• **What you have to do**:
Report back each line of the data that contains the word "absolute".

<<<<

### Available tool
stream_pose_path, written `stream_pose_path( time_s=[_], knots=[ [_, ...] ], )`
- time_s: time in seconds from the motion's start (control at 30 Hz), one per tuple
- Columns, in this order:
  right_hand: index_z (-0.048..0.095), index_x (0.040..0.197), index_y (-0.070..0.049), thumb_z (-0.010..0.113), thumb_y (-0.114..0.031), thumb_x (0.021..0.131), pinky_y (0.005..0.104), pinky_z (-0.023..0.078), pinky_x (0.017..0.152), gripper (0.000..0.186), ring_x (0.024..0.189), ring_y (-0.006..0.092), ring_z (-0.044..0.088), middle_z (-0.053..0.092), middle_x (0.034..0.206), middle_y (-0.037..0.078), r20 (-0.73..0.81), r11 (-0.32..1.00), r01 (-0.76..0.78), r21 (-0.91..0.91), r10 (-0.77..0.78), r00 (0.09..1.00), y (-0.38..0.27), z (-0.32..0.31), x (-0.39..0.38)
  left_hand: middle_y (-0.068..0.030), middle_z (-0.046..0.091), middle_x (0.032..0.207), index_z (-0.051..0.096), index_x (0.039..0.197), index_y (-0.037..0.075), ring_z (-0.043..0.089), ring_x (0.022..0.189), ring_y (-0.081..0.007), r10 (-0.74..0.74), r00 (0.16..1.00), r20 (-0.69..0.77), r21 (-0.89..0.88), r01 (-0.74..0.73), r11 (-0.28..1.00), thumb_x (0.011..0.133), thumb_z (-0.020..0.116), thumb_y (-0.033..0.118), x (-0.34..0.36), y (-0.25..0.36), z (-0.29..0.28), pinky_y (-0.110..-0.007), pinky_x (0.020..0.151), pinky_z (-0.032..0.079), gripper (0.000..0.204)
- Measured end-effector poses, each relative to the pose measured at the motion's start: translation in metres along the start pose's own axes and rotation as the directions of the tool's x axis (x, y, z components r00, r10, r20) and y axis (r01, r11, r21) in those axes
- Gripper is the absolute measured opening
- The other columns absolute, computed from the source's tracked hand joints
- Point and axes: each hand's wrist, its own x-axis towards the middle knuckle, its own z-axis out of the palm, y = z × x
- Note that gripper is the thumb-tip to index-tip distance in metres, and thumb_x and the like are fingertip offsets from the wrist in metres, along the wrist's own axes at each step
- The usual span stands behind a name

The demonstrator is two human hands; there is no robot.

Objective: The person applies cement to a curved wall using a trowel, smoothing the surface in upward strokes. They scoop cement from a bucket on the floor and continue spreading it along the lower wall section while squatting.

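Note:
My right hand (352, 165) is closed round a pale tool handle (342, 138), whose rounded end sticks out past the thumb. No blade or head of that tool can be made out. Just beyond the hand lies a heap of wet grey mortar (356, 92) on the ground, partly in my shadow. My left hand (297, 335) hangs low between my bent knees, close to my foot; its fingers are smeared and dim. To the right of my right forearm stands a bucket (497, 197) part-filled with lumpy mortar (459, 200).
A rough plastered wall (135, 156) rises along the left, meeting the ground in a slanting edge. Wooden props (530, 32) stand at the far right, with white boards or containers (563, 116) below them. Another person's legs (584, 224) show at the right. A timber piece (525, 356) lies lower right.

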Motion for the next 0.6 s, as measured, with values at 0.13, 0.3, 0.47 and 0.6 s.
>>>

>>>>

• **Output of the task**:
- Gripper is the absolute measured opening
- The other columns absolute, computed from the source's tracked hand joints

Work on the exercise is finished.